Processing speech to remove E cues but preserve TFS cues is more difficult. In attempts to do this, each bandpass signal is divided by the envelope magnitude (usually the Hilbert envelope). As a result, each band signal becomes like an FM sinusoidal carrier, with a constant amplitude. The processed band signals are scaled in long-term amplitude so that they have the same root-mean-square amplitude as the original band signals and are then combined. Speech processed in this way will be referred to as “TFS-speech”. It should be emphasized that, although such processing preserves TFS information to some extent, the TFS information is nevertheless distorted and different from the information in the unprocessed speech.
A potential problem with TFS-speech was identified by Ghitza (2001). He showed that, although E cues are physically removed from TFS-speech, they are reconstructed at the outputs of the auditory filters (called cochlear filters by Ghitza) and may therefore contribute to intelligibility, especially when only a few broad analysis bands are used in the processing (Zeng et al. 2004). Thus, the intelligibility of TFS-speech may be influenced by reconstructed E cues. However, Gilbert and Lorenzi (2006) presented evidence indicating that the reconstructed E cues supported only minimal speech identification when the bandwidth of the analysis filters was less than 4 ERBN, or equivalently, when the number of analysis bands was equal to or greater than eight over the frequency range 0.08 to 8.02 kHz. Using stimuli processed using a large number of bands, it has been shown that, after training, normal-hearing listeners achieve high levels of intelligibility for TFS-speech in quiet (Gilbert and Lorenzi 2006; Lorenzi et al. 2006). Thus, TFS cues do seem to convey information for intelligibility. However, it may be that reconstructed envelope cues make a contribution to the intelligibility of TFS-speech, even though the envelope cues alone are not sufficient to give good intelligibility. The fact that learning is required to achieve high intelligibility with TFS-speech may indicate that the auditory system normally uses TFS cues in conjunction with envelope cues; when envelope cues are minimal, TFS information may be difficult to interpret. Alternatively, the learning may reflect the fact that TFS cues are distorted in the TFS-speech (relative to unprocessed speech), and it may require some training to overcome the effects of the distortion.
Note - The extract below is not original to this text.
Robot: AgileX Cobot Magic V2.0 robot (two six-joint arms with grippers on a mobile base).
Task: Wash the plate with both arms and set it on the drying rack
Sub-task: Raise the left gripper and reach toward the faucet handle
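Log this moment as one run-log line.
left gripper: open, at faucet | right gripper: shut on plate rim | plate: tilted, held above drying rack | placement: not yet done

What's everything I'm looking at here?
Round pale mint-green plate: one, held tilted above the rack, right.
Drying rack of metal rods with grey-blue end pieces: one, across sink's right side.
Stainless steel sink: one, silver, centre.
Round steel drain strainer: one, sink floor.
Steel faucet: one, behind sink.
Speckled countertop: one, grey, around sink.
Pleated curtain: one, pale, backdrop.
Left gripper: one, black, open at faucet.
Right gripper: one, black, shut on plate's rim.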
This section has emphasized the role of TFS information for speech perception in fluctuating background sounds. However, it should be noted that TFS information also plays a role in speaker identification and the understanding of tonal languages, in which differences in fundamental frequency (F0) or changes in F0 over time affect word meanings (Zeng et al. 2005).
The effect of hearing loss on the ability to use TFS information
Experimental evidence suggests that hearing-impaired listeners have a reduced ability to use TFS information for: (1) detecting FM at low rates (Lacher-Fougère and Demany 1998; Moore and Skrodzka 2002), (2) lateralization based on interaural phase differences (Lacher-Fougère and Demany 2005), and (3) discrimination of the (missing) F0 of complex tones (Moore and Moore 2003a).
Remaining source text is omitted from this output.